What the exercise asks
Filter the data below for the string "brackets" and copy each matching line.

Supplied data
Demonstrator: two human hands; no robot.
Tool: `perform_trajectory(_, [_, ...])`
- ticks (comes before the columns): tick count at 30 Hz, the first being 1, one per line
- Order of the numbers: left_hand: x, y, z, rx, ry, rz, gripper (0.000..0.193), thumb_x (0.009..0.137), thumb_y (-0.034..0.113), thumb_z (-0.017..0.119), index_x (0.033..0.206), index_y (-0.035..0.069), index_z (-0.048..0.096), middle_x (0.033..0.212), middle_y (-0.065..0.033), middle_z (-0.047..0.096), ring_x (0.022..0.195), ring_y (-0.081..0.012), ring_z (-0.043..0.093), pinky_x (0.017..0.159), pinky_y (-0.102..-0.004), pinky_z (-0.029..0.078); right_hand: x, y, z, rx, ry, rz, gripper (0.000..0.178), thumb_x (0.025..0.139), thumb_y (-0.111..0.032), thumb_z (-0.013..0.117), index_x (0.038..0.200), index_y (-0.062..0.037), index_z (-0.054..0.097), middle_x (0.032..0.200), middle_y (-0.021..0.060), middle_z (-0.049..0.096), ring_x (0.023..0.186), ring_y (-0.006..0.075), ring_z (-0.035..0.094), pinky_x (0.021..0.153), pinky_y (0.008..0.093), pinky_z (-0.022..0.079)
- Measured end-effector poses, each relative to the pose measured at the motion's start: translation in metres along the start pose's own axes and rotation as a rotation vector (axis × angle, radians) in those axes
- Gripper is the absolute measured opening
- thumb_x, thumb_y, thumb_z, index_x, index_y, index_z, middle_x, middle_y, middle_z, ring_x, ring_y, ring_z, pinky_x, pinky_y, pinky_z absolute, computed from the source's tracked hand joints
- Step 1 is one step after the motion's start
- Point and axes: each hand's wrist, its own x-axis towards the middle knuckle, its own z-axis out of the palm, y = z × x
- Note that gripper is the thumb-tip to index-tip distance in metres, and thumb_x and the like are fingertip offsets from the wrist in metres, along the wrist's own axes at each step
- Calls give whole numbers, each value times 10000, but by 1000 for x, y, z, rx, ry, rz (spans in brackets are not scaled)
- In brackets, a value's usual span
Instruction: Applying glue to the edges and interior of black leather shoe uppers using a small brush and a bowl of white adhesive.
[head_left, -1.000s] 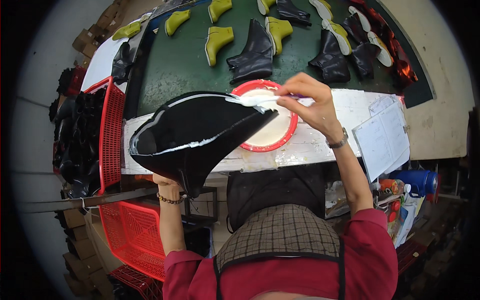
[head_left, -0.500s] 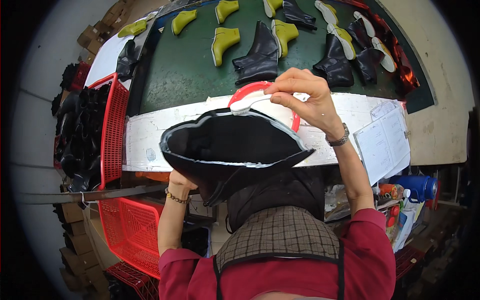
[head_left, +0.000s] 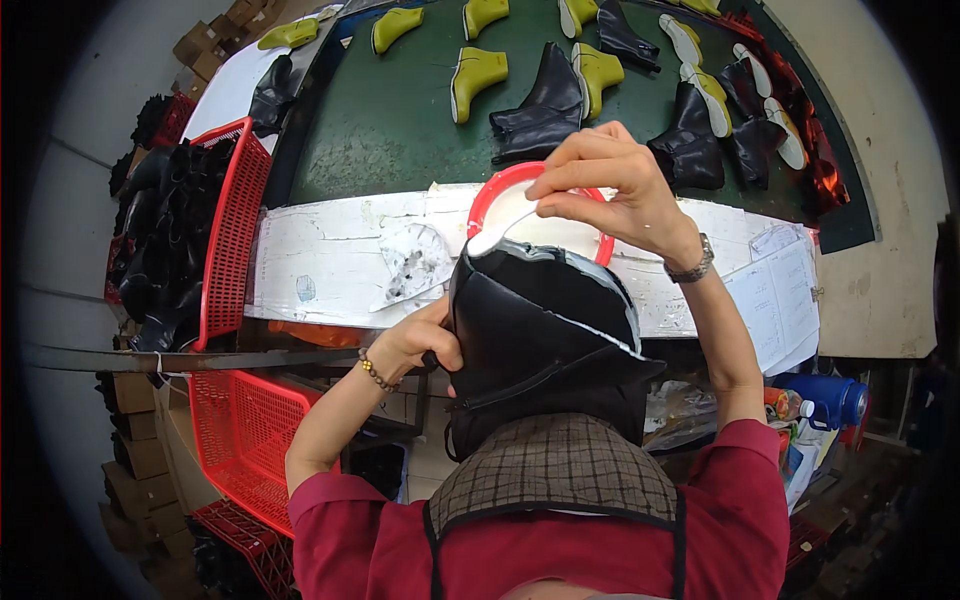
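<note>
My left hand (head_left: 418, 342) is closed on the side of a black leather boot upper (head_left: 510, 345), tilted in front of my lap. White glue-like coating runs along the rim of its wide opening. Between thumb and fingers, my right hand (head_left: 625, 190) pinches the thin handle of a white toothbrush-like brush (head_left: 487, 240). The brush head rests at the upper left corner of that rim; its bristles are hidden. Just behind stands a red-rimmed bowl (head_left: 478, 208) of white liquid, partly covered by my right hand and the upper.
On the green table (head_left: 370, 140) stand yellow shoe lasts (head_left: 477, 82) and black boot uppers (head_left: 540, 110). A red basket (head_left: 228, 235) full of black uppers is at left, above another red basket (head_left: 245, 440). Papers (head_left: 780, 300) and a blue jug (head_left: 825, 400) are at right.
The boot upper has turned and shifted right, so its outer left side faces me more. My left hand has come up into fuller view. The brush has moved to the opening's left corner.
</note>
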Motion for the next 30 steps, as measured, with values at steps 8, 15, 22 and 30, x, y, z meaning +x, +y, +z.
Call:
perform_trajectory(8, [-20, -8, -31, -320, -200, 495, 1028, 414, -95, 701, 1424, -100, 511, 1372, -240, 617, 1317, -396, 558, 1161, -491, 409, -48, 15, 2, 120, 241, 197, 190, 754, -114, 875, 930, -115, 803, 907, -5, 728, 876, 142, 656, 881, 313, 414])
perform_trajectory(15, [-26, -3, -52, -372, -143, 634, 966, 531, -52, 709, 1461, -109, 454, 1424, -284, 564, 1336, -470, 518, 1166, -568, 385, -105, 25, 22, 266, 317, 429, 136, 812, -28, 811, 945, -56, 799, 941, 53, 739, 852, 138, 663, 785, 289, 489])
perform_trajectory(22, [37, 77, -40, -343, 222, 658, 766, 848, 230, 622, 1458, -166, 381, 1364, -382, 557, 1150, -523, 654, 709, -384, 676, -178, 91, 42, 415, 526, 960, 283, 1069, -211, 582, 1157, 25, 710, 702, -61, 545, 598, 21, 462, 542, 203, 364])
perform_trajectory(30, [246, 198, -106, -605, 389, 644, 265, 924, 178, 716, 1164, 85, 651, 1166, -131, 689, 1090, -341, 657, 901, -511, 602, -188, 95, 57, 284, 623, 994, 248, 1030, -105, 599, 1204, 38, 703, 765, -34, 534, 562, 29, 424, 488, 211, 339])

Answer to the problem
- Calls give whole numbers, each value times 10000, but by 1000 for x, y, z, rx, ry, rz (spans in brackets are not scaled)
- In brackets, a value's usual span

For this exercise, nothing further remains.